Beisbol starteth
We can thank Buck Showalter, chippy boss of the upstart Baltimore's, for getting our baseball season off to a lusty start. The kiddies were still adrift in the extended reverie known as "Spring Training" when the dogged Orioles skipper snapped everybody to attention by ragging on Derek Jeter and Theo Epstein, reigning demigods of the Athens and Sparta of the known baseball world.
Can you believe the temerity of ole Buck daring to suggest that maybe our Theo wouldn't be quite so smart if he didn't have an unlimited budget to prop up his daring off-season machinations in the free-agent market? Is that any way to talk about a guy who went to Yale? You'd think it was mid-season with a genuine race in progress and the dog days of August beckoning. As Ring Lardner's boy, the peerless Ozark Ike might have said, "Gee whiz, ain't it grand!"
Yes it is "grand," mates.
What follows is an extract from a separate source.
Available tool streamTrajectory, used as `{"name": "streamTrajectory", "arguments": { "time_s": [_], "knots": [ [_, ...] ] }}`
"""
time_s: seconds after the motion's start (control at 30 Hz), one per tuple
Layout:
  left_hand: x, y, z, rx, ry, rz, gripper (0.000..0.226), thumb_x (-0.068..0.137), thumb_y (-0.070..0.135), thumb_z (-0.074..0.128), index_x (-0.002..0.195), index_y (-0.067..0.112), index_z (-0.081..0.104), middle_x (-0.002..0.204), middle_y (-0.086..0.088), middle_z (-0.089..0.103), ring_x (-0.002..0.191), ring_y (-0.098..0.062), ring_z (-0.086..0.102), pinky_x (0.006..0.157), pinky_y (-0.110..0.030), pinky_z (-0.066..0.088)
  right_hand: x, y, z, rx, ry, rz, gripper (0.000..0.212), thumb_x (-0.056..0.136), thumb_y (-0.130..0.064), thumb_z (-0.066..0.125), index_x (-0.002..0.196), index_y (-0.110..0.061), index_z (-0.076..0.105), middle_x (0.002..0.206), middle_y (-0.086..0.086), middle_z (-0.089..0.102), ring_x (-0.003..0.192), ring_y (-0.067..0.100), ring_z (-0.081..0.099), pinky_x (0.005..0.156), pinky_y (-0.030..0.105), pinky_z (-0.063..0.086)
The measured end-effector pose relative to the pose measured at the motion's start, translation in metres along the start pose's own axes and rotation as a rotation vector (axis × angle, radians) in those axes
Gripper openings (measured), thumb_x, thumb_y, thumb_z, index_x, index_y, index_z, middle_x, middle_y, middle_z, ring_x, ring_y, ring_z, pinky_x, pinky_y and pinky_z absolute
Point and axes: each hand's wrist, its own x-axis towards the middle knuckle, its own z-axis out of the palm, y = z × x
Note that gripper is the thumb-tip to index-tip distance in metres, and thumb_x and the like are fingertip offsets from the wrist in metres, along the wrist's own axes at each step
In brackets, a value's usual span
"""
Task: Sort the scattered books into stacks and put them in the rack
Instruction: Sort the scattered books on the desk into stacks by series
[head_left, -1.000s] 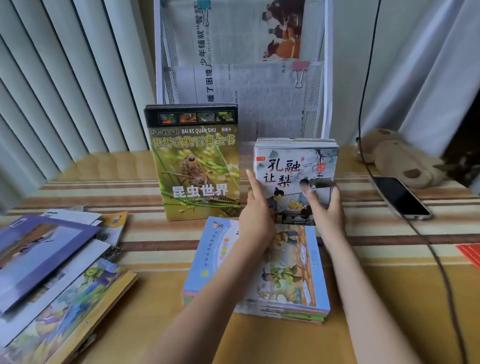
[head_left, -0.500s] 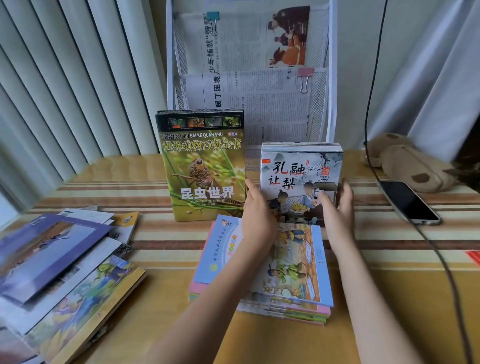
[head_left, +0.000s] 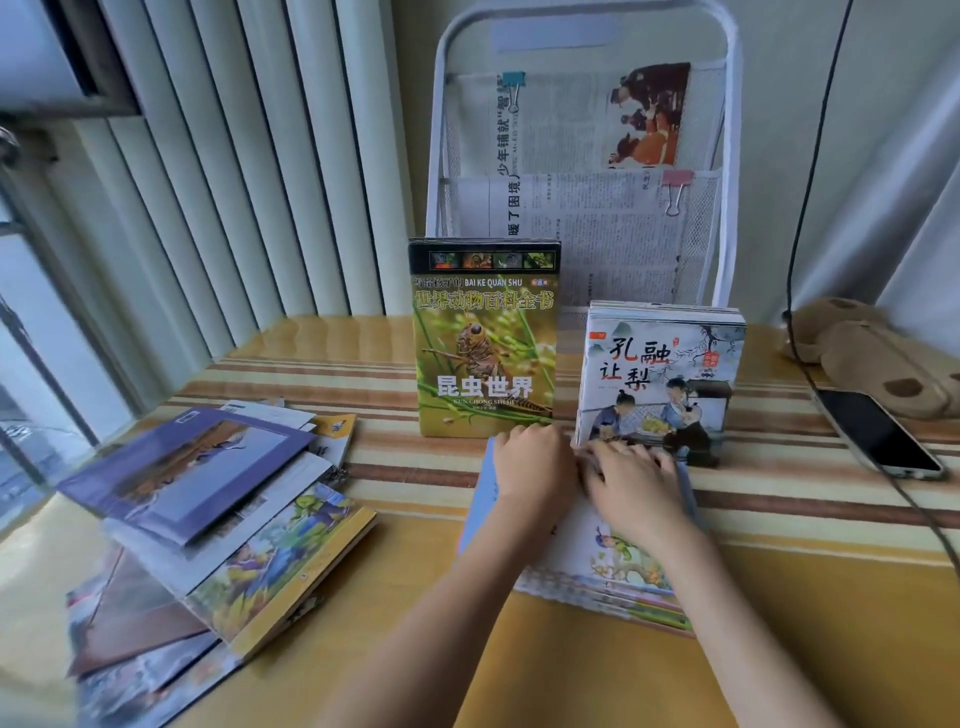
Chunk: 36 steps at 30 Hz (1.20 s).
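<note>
Resting on the flat stack (head_left: 613, 566), both the left hand (head_left: 532, 470) and right hand (head_left: 631, 486) are laid at its far edge, apparently for lifting; finger closure cannot be told.

Both hands down on flat stack of picture books (head_left: 613, 571), near its far edge: left hand (head_left: 532, 467) and right hand (head_left: 636, 486) side by side, almost touching. Just behind, two upright stacks on striped table (head_left: 779, 499): green insect book (head_left: 485, 340) at left, white storybook (head_left: 660, 374) at right. Behind these, white wire rack (head_left: 582, 156) with clipped newspapers. At left, scattered books (head_left: 208, 509). At right, phone (head_left: 878, 434) with black cable, near plush toy (head_left: 872, 348).
</note>
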Motion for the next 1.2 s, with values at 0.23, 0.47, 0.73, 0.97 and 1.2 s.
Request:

And while it's true that every baseball season looks infinitely sweet, lush and promising in March, this one bristles with many more issues than is the norm. We could have barnburners in every division; that is assuming that the rash talk about the invincibility of the Red Sox is, as usual, rash. Meanwhile, reality has already settled in at the Phillies' camp.
In both such instances the weight of history is clearly on the side of doubt. Spring training opened with every baseball seer, savant, and ESPN know-it-all predicting a Phillies-Red Sox World Series, reprising the unforgettable epic of 1915. As it ends, you hear much less of that bunk. Looks like they are going to have to play the season after all.
The Phillies do have that seemingly awesome pitching rotation of Halladay, Lee, Oswalt, Hamels, and Blanton widely proclaimed to be the very best since the '54 Indians card of Lemon, Wynn, Garcia, Feller, Houtteman, and Newhouser which makes one wonder what was wrong with the Dodgers' 1963 staff featuring Koufax, Drysdale, Podres, Miller and Perranoski. But we digress. The issue is not the Phils' pitching which is indisputably ample but the rest of their lineup which is aging, bloated, and loaded with problems, and if Chase Utley is gone for the season so may they be. Reportedly, the screws are tightening in Philadelphia even before they play a game that counts.
This season's Phils could feature the mightiest staff ever not to win a pennant since the 1920 White Sox had four 20-game winners (Faber, Cicotte, Williams and Kerr) yet finished second to the Indians and those White Sox were actually trying desperately to win. Baseball is a funny game. You heard it here first. An awkward scenario similar to what besets the Phils -- one that's laden with irrational expectations unleashing hideous pressure -- could be a major problem for your Red Sox as well.
Let's play "Devil's Advocate," something of a favorite game within the game where the olde Town Team is concerned. Understand that the meaningful measure of what Carl Crawford and Adrian Gonzalez bring to them will be how much more they do than Adrian Beltre and Victor Martinez, the two bats they replace, did do. Of the four, the most impressive in the spring was Martinez who lit up the camp of the Tigers, his new team.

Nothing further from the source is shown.